Abstract:
Fluted corrugating media of unconventional configuration and the methods for their manufacture for use in corrugated fiberboard are described. These media may be asymmetrical in configuration or have very sharply angled flute tips. The new configurations are formed using at least one secondary corrugating stage to prevent tearing during formation. The flat crush strength of the medium may be enhanced by applying parallel lines of adhesive transversely to the flutes on at least one side. These adhesive lines at least partially fill the valleys of the flutes along the lines.

Description:
BACKGROUND OF THE INVENTION 
     In a corrugated fiberboard carton wall, the primary function of the fluting medium is to space apart the face liners and provide resistance to flat crush loads normal to the planes of the face liners. This flat crush resistance also plays a part in resisting end loading on the box wall in that flat crush resistance helps resist buckling due to column loading on the wall. 
     Conventional fluting patterns suffer an inherent shortcoming in that increased flute height, which is desired for increased wall thickness and resistance to buckling, reduces flat crush resistance because of the greater unsupported length of the medium from one face to the other.
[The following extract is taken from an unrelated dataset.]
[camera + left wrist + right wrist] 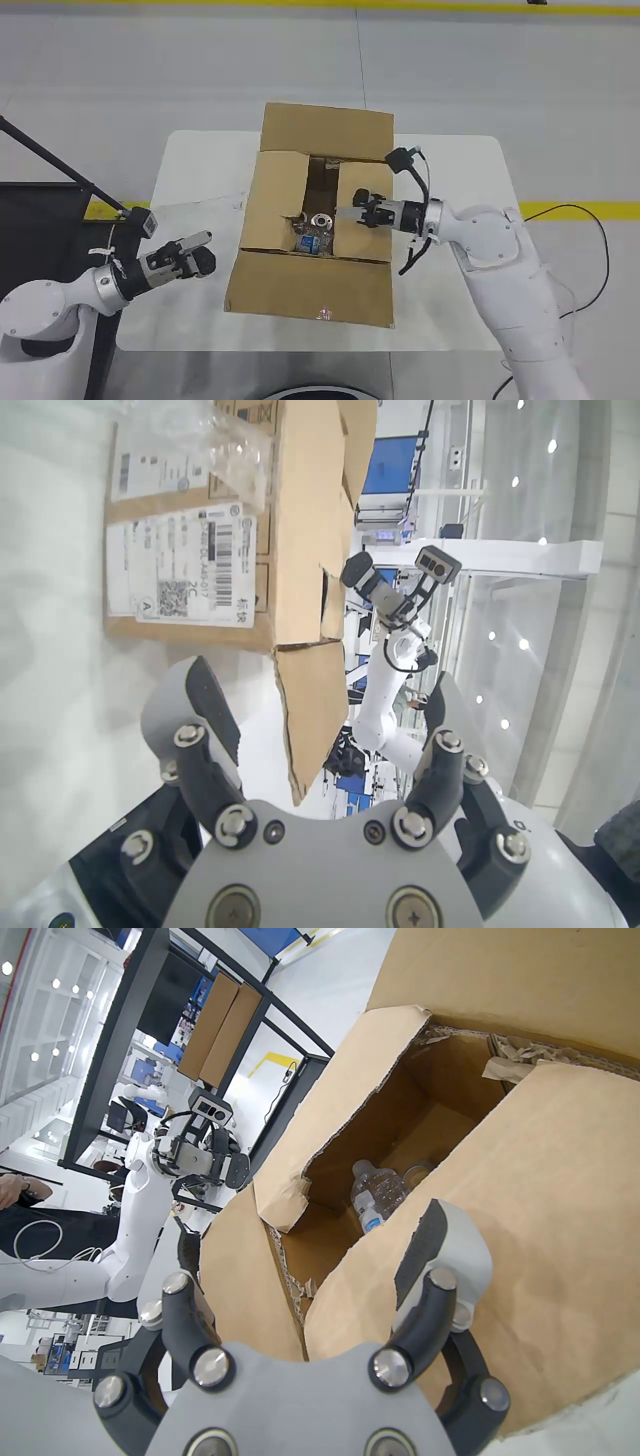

In addition to column height of the medium, flute tip radius and flute angle affect the wall strength. A discussion of the effect of flute tip radius and flute angle on strength can be found in an article by D. K. Chow, Design of cost effective flute features in corrugating medium, Tappi Journal, pp 126-128, October 1986. 
     Variability of flute tip radius and flute angle in conventional practice is limited by the conditions in the labyrinth formed by converging corrugator rolls as the flutes are being formed in the fluting (or corrugating) medium. A discussion of this factor may be found in an article by John R. Sofinowski, Trends in high-speed single facer design, Tappi Journal, pp 43-47, October 1987. This labyrinth creates a distinct limitation on the flute profile obtainable in presently known corrugators. 
     A discussion of the behavior of symmetrical fluting under flat crush loading is found in an article by Jen Y. Liu, Flat-crush failure mechanism of corrugated fiberboard, Journal of Applied Mechanics, 53 (9): 602-608 (1986). FIG. 12 in the article is especially pertinent. 
     Rodgers, Jr., in U.S. Pat. No. 2,973,295, teaches a corrugated fiberboard in which one or both sides of the fluted medium are entirely filled with an expanded foam. This is done to improve dry strength and crush resistance. 
     Blandy, in U.S. Pat. No. 3,691,002, shows a corrugated fiberboard strengthened by coating all interior surfaces with a liquid resin to increase stiffness and crush resistance. 
     SUMMARY OF THE INVENTION 
     The present invention incorporates new features and the methods of incorporating them which improve flat crush resistance of a corrugated container board. These indirectly provide improvement in end crush resistance and reduce the weight of fiber required for given strength specifications. 
     One preferred feature of the invention is the use of modified flute configurations which may include asymmetrically formed flutes and flutes having a tip angle reduced to a degree not contemplated in prior products. 
     Another feature of the invention includes a reinforcing material applied transversely across the flutes in spaced apart parallel lines. The reinforcing material at least partially fills the valleys of the flutes along the lines of application. This reinforcing material is preferably also an adhesive that serves to bond the fluted medium to the linerboard. However, it may be any suitable resinous, polymeric, or similar material that may be applied in liquid form and that will subsequently set up to a solid. The bands of reinforcing material are preferably applied to only one side of the fluted medium, as will later be described in detail, but they may also be applied to both sides of the fluted medium. In the most preferred form of the invention, the bands are applied across the narrower flute valleys of an asymmetrically fluted medium. 
     The invention includes methods and apparatus for producing the modified flute configurations. These involve the use of one or more additional corrugating rolls in conjunction with the normal pair of rolls. The additional rolls serve to modify the flute cross sectional shape into patterns that are not possible to obtain with a single roll pair. 
     It is an object of this invention to provide a stronger corrugated fiberboard, especially in resistance to flat crush loading. 
     It is another object to provide a carton wall design in which resistance to flat crush loading is enhanced by bands of reinforcement placed within the flute valleys. 
     It is a further object to provide a corrugated fiberboard having a reduced fiber content for any given flat crush strength specification. 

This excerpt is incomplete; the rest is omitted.